◆ Work request ◆
Your result should be every line of the records below that contains the word "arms".

::: Exercise data

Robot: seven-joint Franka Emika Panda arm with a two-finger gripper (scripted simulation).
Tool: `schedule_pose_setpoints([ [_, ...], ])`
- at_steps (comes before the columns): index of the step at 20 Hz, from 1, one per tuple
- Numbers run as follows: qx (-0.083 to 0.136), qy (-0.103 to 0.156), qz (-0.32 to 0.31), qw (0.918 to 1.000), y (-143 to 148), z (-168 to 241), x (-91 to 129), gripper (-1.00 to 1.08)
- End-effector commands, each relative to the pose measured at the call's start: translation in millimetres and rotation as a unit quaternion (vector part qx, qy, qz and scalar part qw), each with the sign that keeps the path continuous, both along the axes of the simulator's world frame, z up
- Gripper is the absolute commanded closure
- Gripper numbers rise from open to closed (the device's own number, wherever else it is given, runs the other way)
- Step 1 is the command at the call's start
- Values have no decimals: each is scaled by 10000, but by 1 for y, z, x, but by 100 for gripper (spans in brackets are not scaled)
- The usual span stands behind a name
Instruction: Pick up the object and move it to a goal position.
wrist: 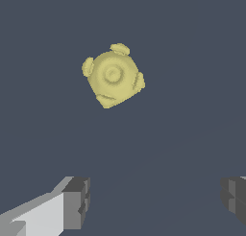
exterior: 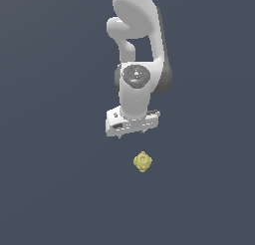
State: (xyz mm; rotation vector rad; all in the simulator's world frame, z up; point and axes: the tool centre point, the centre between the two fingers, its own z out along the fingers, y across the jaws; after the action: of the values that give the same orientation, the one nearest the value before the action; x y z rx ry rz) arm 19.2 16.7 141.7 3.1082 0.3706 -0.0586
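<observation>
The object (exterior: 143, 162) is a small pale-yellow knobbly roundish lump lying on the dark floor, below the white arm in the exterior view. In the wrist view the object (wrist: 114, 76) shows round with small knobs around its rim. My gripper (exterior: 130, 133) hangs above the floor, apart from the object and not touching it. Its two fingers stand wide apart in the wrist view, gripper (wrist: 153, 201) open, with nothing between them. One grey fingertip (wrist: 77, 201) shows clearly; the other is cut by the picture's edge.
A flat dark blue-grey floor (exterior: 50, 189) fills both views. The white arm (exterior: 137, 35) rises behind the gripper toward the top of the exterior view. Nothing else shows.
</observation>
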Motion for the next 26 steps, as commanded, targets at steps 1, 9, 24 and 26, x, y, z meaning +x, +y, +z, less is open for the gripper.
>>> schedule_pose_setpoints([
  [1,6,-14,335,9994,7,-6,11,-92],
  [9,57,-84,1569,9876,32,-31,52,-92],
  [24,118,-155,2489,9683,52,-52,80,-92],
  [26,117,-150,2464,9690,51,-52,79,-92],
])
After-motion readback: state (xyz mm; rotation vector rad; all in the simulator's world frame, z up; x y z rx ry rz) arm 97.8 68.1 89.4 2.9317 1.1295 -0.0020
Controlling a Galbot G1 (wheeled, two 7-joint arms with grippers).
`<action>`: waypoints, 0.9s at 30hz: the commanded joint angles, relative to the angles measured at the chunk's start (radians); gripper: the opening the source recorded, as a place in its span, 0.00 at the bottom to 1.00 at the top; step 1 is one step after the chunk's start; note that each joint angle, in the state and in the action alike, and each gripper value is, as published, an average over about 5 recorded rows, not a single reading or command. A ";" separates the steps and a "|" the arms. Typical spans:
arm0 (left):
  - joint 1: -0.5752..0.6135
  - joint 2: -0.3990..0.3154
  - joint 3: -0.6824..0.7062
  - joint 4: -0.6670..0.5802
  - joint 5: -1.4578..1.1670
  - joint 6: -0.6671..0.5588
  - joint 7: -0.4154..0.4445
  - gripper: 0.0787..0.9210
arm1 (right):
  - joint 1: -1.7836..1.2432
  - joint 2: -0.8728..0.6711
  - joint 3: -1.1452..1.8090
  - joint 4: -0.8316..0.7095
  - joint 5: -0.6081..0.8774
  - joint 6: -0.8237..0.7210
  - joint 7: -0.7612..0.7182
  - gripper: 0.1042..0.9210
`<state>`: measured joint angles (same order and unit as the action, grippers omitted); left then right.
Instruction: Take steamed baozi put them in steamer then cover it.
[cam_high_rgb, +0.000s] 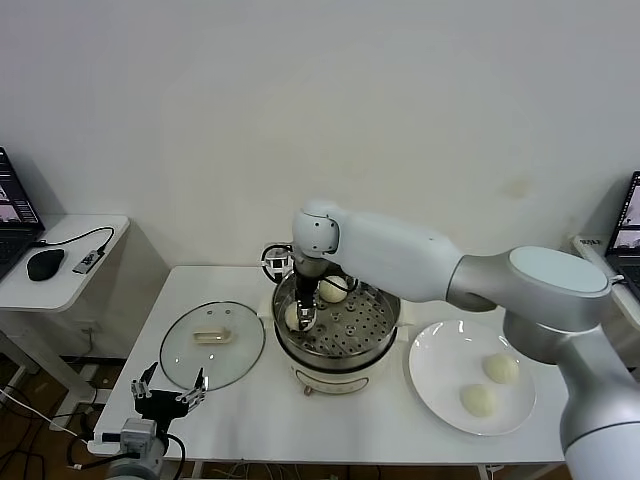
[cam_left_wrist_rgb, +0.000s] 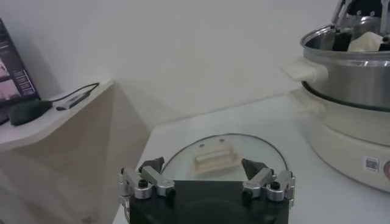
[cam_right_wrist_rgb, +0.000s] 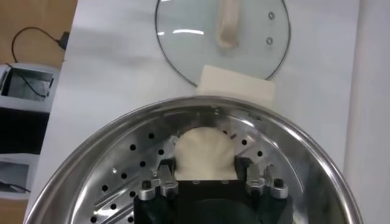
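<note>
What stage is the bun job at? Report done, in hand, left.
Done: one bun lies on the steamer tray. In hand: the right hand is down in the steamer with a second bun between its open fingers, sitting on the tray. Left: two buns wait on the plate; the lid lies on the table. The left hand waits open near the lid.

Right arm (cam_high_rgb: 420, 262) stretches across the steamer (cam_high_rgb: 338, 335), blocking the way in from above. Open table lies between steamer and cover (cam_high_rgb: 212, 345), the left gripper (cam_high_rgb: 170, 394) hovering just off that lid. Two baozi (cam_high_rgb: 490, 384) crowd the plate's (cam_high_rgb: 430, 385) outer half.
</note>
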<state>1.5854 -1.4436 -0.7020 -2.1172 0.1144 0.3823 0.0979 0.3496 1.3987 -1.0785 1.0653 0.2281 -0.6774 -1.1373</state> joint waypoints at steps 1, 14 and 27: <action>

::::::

◆ Reply ◆
Controlling a Galbot G1 (wheeled, two 7-joint arms with grippers).
`<action>`: waypoints, 0.9s at 30hz: the commanded joint angles, relative to the angles measured at the chunk's start (radians); gripper: the opening the source recorded, as a place in its span, 0.00 at the bottom to 1.00 at the top; step 1 is one step after the chunk's start; note that each joint angle, in the state and in the action alike, and each gripper value is, as published, an average over about 5 recorded rows, not a single reading or command. A ";" separates the steps and a "|" the arms. Typical spans:

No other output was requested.